Persekongkolan dalam pasal 22 adalah untuk menentukan pemenang tender, sedangkan persekongkolan atau kolusi dalam pasal 11 adalah bertujuan mempengaruhi harga dengan mengatur jumlah produksi atau pemasaran barang atau jasa. Dalam hal ini persamaan esensial antara kedua pasal ini hanya terletak pada adanya perjanjian atau kesepakatan horizontal diantara para pelaku usaha pesaing yang dapat mengakibatkan terjadinya persaingan usaha yang tidak sehat. 7. Pasal 24 mengenai Persekongkolan yang berbunyi: “Pelaku usaha dilarang bersekongkol dengan pihak lain untuk menghambat produksi dan atau pemasaran barang dan atau jasa pelaku usaha pesaingnya dengan maksud agar barang dan atau jasa yang ditawarkan atau dipasok di pasar bersangkutan menjadi berkurang baik dari jumlah, kualitas, maupun ketepatan waktu yang dipersyaratkan.” Pasal 24 ini juga memiliki kesamaan dengan pasal 11, namun perbedaannya adalah persekongkolan dalam pasal 24 bertujuan menghambat produksi barang atau jasa pelaku usaha pesaingnya. Namun perbuatan dalam kedua pasal ini sama-sama dapat menyebabkan diaturnya jumlah barang atau jasa yang ada di pasar.
BAB IV PENGATURAN KARTEL DAN CONTOH KASUS 4.1.
Konsep dan Definisi Kartel Suatu kartel terjadi apabila suatu kelompok perusahaan dalam suatu industri tertentu yang seharusnya bersaing satu sama lain, tetapi mereka setuju untuk melakukan koordinasi kegiatannya dengan mengatur produksi, pembagian wilayah, kolusi tender dan kegiatan-kegiatan anti persaingan lainya, sehingga mereka dapat menaikkan harga dan memperoleh keuntungan di atas harga yang kompetitif.
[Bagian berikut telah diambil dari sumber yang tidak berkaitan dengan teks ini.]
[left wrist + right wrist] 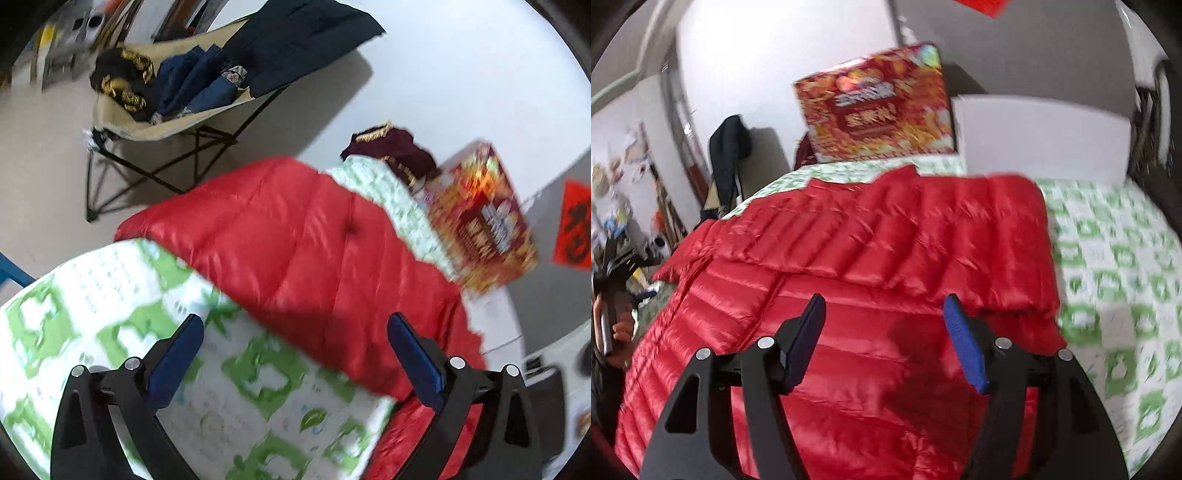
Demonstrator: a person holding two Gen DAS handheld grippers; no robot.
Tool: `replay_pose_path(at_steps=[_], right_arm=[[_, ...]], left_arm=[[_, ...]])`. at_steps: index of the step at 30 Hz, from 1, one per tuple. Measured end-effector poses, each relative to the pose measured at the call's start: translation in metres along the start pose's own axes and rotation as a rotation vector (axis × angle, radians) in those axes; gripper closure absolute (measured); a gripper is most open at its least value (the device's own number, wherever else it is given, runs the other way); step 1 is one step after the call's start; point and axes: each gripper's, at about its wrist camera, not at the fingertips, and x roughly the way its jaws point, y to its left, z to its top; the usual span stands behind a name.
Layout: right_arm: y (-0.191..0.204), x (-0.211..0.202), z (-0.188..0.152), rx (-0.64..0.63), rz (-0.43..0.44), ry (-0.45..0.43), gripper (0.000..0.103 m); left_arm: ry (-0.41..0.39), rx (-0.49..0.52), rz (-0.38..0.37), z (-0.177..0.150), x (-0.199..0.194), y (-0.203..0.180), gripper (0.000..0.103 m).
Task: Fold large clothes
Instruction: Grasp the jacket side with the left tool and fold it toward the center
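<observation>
A shiny red quilted down jacket [849, 332] lies spread on a surface covered with a green-and-white patterned cloth [1115, 280]. One padded section [923, 229] lies folded across its upper part, and a zip [772, 295] runs down the left side. My right gripper [884, 301] hovers over the jacket's middle, open, with nothing between its blue pads. In the left wrist view the jacket [295, 236] lies across the cloth [110, 295]. My left gripper [295, 321] is open over the jacket's near edge and holds nothing.
A red-and-gold printed box [879, 107] stands at the far end against the wall, with a maroon gold-fringed garment [391, 147] beside it. A folding chair [177, 122] piled with dark clothes stands on the floor beyond. The view is motion-blurred.
</observation>
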Motion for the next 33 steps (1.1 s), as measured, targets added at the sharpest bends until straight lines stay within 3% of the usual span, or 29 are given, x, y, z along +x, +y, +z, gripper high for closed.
replay_pose_path(at_steps=[9, 16, 19, 22, 24, 27, 29, 31, 33], right_arm=[[-0.033, 0.020, -0.004, 0.150, 0.057, 0.078, 0.038], [-0.038, 0.027, -0.006, 0.183, 0.064, 0.099, 0.038], [-0.038, 0.029, -0.007, 0.187, 0.065, 0.105, 0.038], [-0.039, 0.030, -0.007, 0.189, 0.070, 0.106, 0.038], [-0.041, 0.031, -0.007, 0.193, 0.077, 0.107, 0.038], [-0.042, 0.031, -0.007, 0.195, 0.081, 0.108, 0.038], [-0.042, 0.031, -0.007, 0.198, 0.086, 0.107, 0.038], [-0.043, 0.030, -0.007, 0.202, 0.094, 0.106, 0.038], [-0.045, 0.030, -0.007, 0.215, 0.108, 0.104, 0.038]], left_arm=[[-0.031, -0.209, -0.286, 0.058, 0.016, 0.028, 0.004], [-0.019, -0.159, -0.383, 0.068, 0.028, 0.010, 0.004], [-0.056, 0.005, -0.375, 0.068, 0.010, -0.036, 0.004], [-0.095, 0.269, -0.324, 0.048, -0.009, -0.116, 0.004], [-0.100, 0.451, -0.301, 0.019, -0.014, -0.176, 0.004], [-0.083, 0.685, -0.275, -0.042, -0.004, -0.252, 0.004], [-0.029, 0.829, -0.254, -0.095, 0.018, -0.292, 0.004], [0.034, 0.965, -0.191, -0.146, 0.049, -0.316, 0.004], [0.117, 1.135, -0.072, -0.208, 0.094, -0.328, 0.004]])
Pada umumnya kartel dilakukan secara diam-diam, Namun demikian tidak tertutup kemungkinan suatu kartel dilakukan secara terang-terangan seperti yang dilakukan oleh OPEC.
4.2.
Indikasi Kartel Sebagai lembaga yang diserahi tugas untuk mengawasi jalannya persaingan usaha, KPPU mempunyai tanggung jawab untuk mencegah dan menindak perilaku kartel di Indonesia. KPPU sebagaimana dirumuskan dalam pasal 36 UU Nomor 5 tahun 1999, mempunyai kewenangan melakukan penegakan hukum perkara kartel baik berdasarkan atas inisiatif KPPU sendiri atau atas dasar laporan dari masyarakat. 4.2.1. Indikator Awal Identifikasi Kartel Untuk memenuhi persyaratan bukti awal yang cukup, KPPU dapat memeriksa beberapa indikator awal yang dapat disimpulkan sebagai faktor pendorong terbentuknya kartel. Secara teori, ada beberapa faktor yang dapat mendorong atau memfasilitasi terjadinya kartel baik faktor struktural maupun perilaku. Sebagian atau seluruh faktor ini dapat digunakan KPPU sebagai indikator awal dalam melakukan identifikasi eksistensi sebuah kartel pada sektor bisnis tertentu. Beberapa diantara faktor-faktor tersebut akan diuraikan di bawah ini. Faktor struktural: a.1. Tingkat konsentrasi dan jumlah perusahaan
Secara prinsip, kartel akan lebih mudah jika jumlah perusahaan tidak banyak. Dalam hal ini indikator tingkat konsentrasi pasar seperti misalnya CR4 ( jumlah pangsa pasar empat perusahaan terbesar) dan HHI (Herfindahl-Hirschman Index) merupakan indikator yang baik untuk melihat apakah secara struktur, pasar tertentu mendorong eksistensi kartel. a.2. Ukuran perusahaan Kartel akan lebih mudah terbentuk jika pendiri atau pelopornya adalah beberapa perusahaan yang mempunyai ukuran setara. Dengan demikian pembagian kuota produksi atau tingkat harga yang disepakati dapat dicapai dengan lebih mudah dikarenakan kapasitas produksi dan tingkat biaya produksi semua perusahaan tersebut tidak berbeda jauh. a.3. Homogenitas produk Produk yang homogen, baik berupa barang atau jasa, menyebabkan preferensi konsumen terhadap seluruh produk tidak berbeda jauh. Hal ini menjadikan persaingan harga sebagai satu-satunya variabel persaingan yang efektif. Dengan demikian dorongan para pengusaha untuk bersepakat membentuk kartel akan semakin kuat untuk menghindari perang harga yang menghancurkan tingkat laba mereka. KPPU dapat melakukan survey kepada pelanggan produk tertentu untuk mengetahui tingkat preferensi pelanggan dan menyimpulkan tingkat homogenitas produk tersebut. a.4. Kontak multi-pasar Pemasaran yang luas dari suatu produk memungkinkan terjadinya kontak multi-pasar dengan pesaingnya yang juga mempunyai sasaran pasar yang luas. Multi-pasar dapat diartikan persaingan di beberapa area pasar atau di beberapa segmen pasar. Kontak yang berkali-kali ini dapat mendorong para pengusaha yang seharusnya bersaing untuk melakukan kolaborasi, misalnya dengan alokasi wilayah atau harga. Selain itu, tidak ada insentif bagi para pelaku usaha tersebut untuk tidak ikut dalam kartel karena adanya kekhawatiran “tindakan balasan” dari anggota kartel di seluruh area atau segmen pasar sasaran.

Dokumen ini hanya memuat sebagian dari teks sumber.